* Task *
All lines from the one containing "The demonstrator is" through the end of the data below are to be transcribed exactly. Leave out the rest.

- Opening Delimiter -

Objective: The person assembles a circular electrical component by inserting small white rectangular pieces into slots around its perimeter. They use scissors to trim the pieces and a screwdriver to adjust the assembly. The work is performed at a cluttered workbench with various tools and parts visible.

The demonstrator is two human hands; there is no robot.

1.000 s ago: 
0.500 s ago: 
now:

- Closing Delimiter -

* Written solution *
The demonstrator is two human hands; there is no robot.

1.000 s ago: 
0.500 s ago: 
now:

The exercise has been fully answered.